Dive Brief:
- Exo has made new artificial intelligence tools available on its Iris handheld ultrasound system, the company said Tuesday.
- The Food and Drug Administration cleared Exo’s AI tools for analyzing ultrasound images of the heart and lung last year.
- Exo sees the new capabilities as particularly beneficial for health systems and caregivers in rural and under-resourced settings because they simplify the collection and interpretation of images.
Dive Insight:
Exo received a 510(k) nod for its original Iris device in 2021 and added imaging modes and indications to the clearance the following year. The clearances cover handheld portable diagnostic ultrasound systems, similar to Butterfly Network’s iQ, that enable healthcare professionals to measure body structures and fluids in adults and children. Users can view the images on smartphone screens.

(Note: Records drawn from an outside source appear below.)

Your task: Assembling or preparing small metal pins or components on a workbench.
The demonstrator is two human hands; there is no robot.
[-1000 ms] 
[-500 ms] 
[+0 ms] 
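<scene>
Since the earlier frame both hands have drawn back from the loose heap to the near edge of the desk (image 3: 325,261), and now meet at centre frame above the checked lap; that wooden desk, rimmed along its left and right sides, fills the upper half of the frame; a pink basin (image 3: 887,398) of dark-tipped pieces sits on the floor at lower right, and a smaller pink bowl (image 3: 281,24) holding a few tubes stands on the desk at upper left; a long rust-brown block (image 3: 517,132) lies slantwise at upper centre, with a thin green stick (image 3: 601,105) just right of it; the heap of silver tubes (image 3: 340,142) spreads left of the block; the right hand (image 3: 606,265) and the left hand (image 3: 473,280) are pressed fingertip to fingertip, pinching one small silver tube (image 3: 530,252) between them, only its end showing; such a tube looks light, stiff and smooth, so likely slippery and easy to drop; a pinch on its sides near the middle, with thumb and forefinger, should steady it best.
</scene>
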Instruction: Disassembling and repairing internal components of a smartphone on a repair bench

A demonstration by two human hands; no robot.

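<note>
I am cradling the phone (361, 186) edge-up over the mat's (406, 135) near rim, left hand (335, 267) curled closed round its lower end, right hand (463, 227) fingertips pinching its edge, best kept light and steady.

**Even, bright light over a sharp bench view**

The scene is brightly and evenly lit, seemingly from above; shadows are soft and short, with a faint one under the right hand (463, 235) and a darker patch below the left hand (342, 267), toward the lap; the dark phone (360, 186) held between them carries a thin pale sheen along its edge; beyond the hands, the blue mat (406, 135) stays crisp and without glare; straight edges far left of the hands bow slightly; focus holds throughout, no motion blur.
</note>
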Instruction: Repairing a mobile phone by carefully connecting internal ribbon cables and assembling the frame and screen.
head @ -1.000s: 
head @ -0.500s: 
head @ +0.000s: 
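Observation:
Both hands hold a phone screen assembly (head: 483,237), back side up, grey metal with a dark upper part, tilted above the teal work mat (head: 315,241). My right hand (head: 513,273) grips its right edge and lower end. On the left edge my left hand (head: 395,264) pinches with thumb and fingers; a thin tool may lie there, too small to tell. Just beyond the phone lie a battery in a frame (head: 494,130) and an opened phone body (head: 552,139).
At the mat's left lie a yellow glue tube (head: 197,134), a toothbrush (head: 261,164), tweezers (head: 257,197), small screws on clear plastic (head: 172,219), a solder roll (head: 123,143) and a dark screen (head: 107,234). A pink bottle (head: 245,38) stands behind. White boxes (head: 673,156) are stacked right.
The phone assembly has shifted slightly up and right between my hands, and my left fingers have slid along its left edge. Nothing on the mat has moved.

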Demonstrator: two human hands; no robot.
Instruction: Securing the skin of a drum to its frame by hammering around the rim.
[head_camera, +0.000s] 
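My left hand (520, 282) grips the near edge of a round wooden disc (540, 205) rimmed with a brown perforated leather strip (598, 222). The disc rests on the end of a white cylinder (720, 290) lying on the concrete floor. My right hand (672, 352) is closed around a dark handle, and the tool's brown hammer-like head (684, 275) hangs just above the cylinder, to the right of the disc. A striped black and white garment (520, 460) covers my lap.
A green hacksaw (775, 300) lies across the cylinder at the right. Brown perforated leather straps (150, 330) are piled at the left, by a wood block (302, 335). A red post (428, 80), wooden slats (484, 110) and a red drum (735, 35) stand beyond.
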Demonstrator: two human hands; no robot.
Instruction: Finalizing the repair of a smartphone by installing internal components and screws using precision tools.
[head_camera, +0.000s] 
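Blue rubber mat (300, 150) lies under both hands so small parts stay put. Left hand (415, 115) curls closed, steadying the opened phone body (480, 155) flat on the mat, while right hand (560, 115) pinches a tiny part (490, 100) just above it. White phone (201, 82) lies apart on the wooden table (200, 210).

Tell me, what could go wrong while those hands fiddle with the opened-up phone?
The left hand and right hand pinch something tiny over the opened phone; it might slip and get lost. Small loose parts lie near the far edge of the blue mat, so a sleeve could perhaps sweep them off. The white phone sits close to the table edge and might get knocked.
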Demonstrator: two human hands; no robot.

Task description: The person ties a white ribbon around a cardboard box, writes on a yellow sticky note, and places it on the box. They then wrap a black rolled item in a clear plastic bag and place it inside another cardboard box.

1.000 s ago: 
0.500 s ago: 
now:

In 2023, Exo gained additional FDA clearances for AI products. One clearance covered software that uses machine learning to help quantify bladder volume from ultrasound images. Then, Exo received clearance for a broader AI platform that processes ultrasound images “to detect, measure and calculate relevant medical parameters of structures and function of adult patients with suspected disease.”
While the cleared indication is broad, Exo was more specific about the applications of the platform in its submission to the FDA. The company said the platform “provides users with a specific tool set for viewing ultrasound images of the lung and heart, placing landmarks and creating reports.”
Healthcare professionals can use an AI-assisted tool to quantify ejection fraction, a measure of blood pumped with each heartbeat, using cardiac ultrasound images. Another AI-based tool suggests the presence of “lung structures and artifacts” on ultrasound images. Trained users could perform the tasks manually and should not make patient management decisions based solely on AI analyses.
The cardiac and lung tools join applications focused on the bladder, hip and thyroid. Exo plans to double its number of FDA clearances by 2025 as the company continues to add capabilities to its Iris handheld ultrasound system.